Golpistas em Brasília invadem Congresso, STF e Palácio do Planalto. Foto: Marcelo Camargo / Agência Brasil.

Por Pedro Marin.

Terminava meu artigo anterior, publicado quatro dias atrás, da seguinte forma: “o dia da posse [de Lula] dificilmente poderá representar, quatro anos adiante, um bom retrato do terceiro mandato de Lula, a não ser que seja permitido ao povo, mais do que subir a rampa, barrar os caminhos – antes pela força, para que possa ser consenso – a seus inimigos. A começar por aqueles muitos que já compõem o governo: cada cargo deste significa, nesta nova conjuntura, mil frentes do governo abertas aos golpes mais violentos. E a conjuntura é nova, precisamente, porque há mais de mil dispostos a tais golpes. Demonstra-o claramente o ministro da Defesa, José Múcio, ao declarar que os atos em frente aos quartéis são ‘democráticos’.” Que o dia de ontem, com as massas de extrema-direita literalmente subindo as rampas do Planalto e invadindo os prédios dos Três Poderes, tenha já demonstrado a validade do prognóstico feito para os quatro anos de governo, revela o tempo acelerado que a política coloca diante de nós.

Falava, naquele texto, do binômio consenso e força, fundamental para a ideia de hegemonia. Em resumo, dizia que ambos os componentes sempre estão presentes na construção da hegemonia: que a força é que permite a abertura de caminhos para o consenso, e que embora o consenso pareça mais relevante naqueles momentos em que a hegemonia está consolidada, a força segue sempre presente. Dizia ainda que o ideário da Nova República, que emergia junto à primeira posse de Lula, ao menos desde 2016 já não era hegemônico.

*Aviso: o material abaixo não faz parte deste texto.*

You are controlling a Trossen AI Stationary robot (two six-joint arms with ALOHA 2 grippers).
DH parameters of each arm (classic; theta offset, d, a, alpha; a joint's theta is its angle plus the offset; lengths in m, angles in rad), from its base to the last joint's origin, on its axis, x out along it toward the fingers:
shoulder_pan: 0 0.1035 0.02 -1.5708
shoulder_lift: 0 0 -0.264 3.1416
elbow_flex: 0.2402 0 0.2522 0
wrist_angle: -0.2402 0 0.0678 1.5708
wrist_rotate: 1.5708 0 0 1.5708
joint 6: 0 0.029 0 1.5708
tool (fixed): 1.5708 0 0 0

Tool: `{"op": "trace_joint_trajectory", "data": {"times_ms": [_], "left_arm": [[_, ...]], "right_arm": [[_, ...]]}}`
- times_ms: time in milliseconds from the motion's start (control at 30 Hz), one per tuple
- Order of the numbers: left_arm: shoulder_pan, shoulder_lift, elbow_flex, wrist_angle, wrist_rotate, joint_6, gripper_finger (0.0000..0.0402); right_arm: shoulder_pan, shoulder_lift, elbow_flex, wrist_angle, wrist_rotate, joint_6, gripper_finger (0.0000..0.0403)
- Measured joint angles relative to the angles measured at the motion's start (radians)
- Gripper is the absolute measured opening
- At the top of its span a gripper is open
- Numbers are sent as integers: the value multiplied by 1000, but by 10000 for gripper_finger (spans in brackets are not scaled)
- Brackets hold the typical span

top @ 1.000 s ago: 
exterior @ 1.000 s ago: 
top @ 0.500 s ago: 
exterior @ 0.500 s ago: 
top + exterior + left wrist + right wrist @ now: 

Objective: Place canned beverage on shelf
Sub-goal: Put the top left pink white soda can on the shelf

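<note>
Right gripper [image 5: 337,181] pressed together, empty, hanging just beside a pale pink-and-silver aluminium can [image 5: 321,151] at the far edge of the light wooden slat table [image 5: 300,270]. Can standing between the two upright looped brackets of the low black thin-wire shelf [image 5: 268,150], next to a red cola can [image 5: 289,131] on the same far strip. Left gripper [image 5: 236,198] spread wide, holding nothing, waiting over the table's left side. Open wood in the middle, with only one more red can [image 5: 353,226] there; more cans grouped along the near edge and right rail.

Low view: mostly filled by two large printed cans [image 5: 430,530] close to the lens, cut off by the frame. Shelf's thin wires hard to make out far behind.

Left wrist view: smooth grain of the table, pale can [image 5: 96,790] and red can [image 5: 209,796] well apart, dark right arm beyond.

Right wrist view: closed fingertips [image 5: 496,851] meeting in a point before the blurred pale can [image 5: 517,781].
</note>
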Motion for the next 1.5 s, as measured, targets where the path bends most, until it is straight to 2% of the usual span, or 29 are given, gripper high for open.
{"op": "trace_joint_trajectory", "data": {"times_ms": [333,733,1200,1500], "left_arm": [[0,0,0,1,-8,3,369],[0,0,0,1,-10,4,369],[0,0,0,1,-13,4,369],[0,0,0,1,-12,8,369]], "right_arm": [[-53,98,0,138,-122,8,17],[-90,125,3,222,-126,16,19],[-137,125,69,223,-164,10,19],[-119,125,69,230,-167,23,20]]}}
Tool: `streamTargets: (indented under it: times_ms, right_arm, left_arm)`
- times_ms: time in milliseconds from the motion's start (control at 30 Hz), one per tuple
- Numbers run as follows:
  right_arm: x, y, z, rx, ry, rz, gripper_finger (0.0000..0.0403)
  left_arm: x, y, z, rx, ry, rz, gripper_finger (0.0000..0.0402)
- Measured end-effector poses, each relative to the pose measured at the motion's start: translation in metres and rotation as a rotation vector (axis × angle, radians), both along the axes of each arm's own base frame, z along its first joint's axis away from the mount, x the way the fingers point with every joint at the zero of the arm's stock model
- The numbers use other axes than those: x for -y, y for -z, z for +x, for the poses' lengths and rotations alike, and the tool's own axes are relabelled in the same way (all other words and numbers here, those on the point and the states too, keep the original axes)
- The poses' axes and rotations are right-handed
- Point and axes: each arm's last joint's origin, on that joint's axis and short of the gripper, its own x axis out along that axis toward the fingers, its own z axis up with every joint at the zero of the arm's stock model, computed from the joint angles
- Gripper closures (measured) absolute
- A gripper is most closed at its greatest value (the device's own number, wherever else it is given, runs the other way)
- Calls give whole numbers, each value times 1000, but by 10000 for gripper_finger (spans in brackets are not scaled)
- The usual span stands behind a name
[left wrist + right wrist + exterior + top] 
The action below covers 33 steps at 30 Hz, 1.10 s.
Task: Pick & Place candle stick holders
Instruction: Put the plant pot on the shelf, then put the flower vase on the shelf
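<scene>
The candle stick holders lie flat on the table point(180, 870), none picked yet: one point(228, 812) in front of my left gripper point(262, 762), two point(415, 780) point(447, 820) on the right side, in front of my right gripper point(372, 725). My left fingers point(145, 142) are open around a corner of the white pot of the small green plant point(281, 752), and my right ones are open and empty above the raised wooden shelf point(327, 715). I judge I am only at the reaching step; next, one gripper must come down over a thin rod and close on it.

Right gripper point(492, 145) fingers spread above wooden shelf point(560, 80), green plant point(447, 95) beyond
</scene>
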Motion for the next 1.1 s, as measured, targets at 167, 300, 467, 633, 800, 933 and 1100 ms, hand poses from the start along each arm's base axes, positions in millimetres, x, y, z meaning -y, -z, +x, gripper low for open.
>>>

A conclusão: que a recuperação daquele ideário como hegemônico, ou ainda a construção de nova hegemonia, dependeria da mobilização de força, não sendo permitido nos contentarmos com a ideia de que um novo governo poderia, por mera via institucional, promover um novo consenso; e que, enquanto não o fizesse, sua própria existência como governo estaria sob ameaça.

Descomplicando um pouco: é impossível “pacificar” o País sem mobilizar uma força real que se oponha aos que querem a guerra, e sem que esta força real, na medida em que barra à força os caminhos de seus inimigos, abra – pela força e pelo consenso – novos caminhos. Os tempos da falsa concepção da política como diálogo estão terminados quando aparecem os militares, as vivandeiras de quartéis, os terroristas e suas bombas, todos carregando mensagem há muito esquecida, por muito tempo ignorada: “política é guerra”.

Os fatos de ontem, no entanto, requerem já uma compreensão mais aprofundada do problema. Se aquilo que escrevi é correto, é necessário avaliar ainda quais são as forças à disposição contra o golpismo, diferenciá-las umas das outras, e entender seus possíveis movimentos, que papel cumprem.

Quanto aos movimentos, eles podem ser ofensivos ou defensivos (isso não se refere só ao conteúdo “militar” de tais movimentos, mas especialmente ao conteúdo político; se representam, do ponto de vista das ideias, a manutenção do status quo ou se trazem em si concepções mudancistas; se buscam agregar, pelo convencimento, mais forças à sua, ou se ignoram tais forças por princípio; se respondem a “crimes” ou se impõem novas vontades). Quanto às forças, há à disposição do enfrentamento ao golpismo as burocráticas (deputados, senadores, juízes, delegados, policiais, militares, etc.; todos aqueles que compõem o Estado) e as populares (organizadas em partidos, sindicatos, movimentos sociais, reivindicações trabalhistas, núcleos culturais, etc., ou ainda desorganizadas).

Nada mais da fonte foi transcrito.